I recently had a design discussion about the best way to configure the VMware Fault Tolerance Logging network. During the discussion we quickly established that you want to assure redundancy for the VMware FT Logging network. The most interesting part of the discussion was how to configure the vSwitch dedicated for FT traffic.
Before discussing the options you have in teaming/load balancing lets focus a bit more on the VMware FT Interface. VMware FT keeps the Primary and Secondary VMs in lockstep using VMware vLockstep technology. vLockstep technology ensures that the Primary and Secondary VMs execute the same x86 instructions in an identical sequence. The Primary VM captures all nondeterministic events and sends them across the VMware FT logging network to the Secondary VM. The Secondary VM receives and then replays those nondeterministic events in the same sequence as the Primary VM, typically with a very small lag time.

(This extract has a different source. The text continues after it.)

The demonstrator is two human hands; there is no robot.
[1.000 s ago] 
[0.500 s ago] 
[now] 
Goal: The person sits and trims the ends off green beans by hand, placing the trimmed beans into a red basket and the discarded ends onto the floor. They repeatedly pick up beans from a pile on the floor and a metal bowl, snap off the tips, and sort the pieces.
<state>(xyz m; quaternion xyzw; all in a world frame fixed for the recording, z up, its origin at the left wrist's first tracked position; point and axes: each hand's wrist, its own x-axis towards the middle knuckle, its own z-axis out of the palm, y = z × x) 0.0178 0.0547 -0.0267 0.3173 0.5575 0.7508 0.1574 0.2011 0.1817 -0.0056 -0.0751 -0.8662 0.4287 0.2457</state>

The FT interface is configured per ESX(i) Host as a vmkernel port and needs an unique IP address assigned. This unique IP address is used to send out the logging traffic as shown in the figure below.
Looking at a typical design with two vmnics configured for FT you can set the failover configuration to either active/active or active/passive as shown in the overview below.
or
The active/passive connection is pretty straight forward, in case the active adapter fails the standby adapters takes over seamlessly.
The active/active connection however could cause some confusion since we have a few options in there which I like to explain a bit more.
Active/Active with default “Route based on the originating virtual port ID” load balancing
Since the FT Interface has only got one MAC address it will distribute the traffic to only one vmnic in this configuration. The vmnic that will be used is the first vmnic that listed in the “Active Adapters” as shown in the overview below. vmnic1 will utilize all FT logging traffic and vmnic5 will only be used whenever vmnic1 fails.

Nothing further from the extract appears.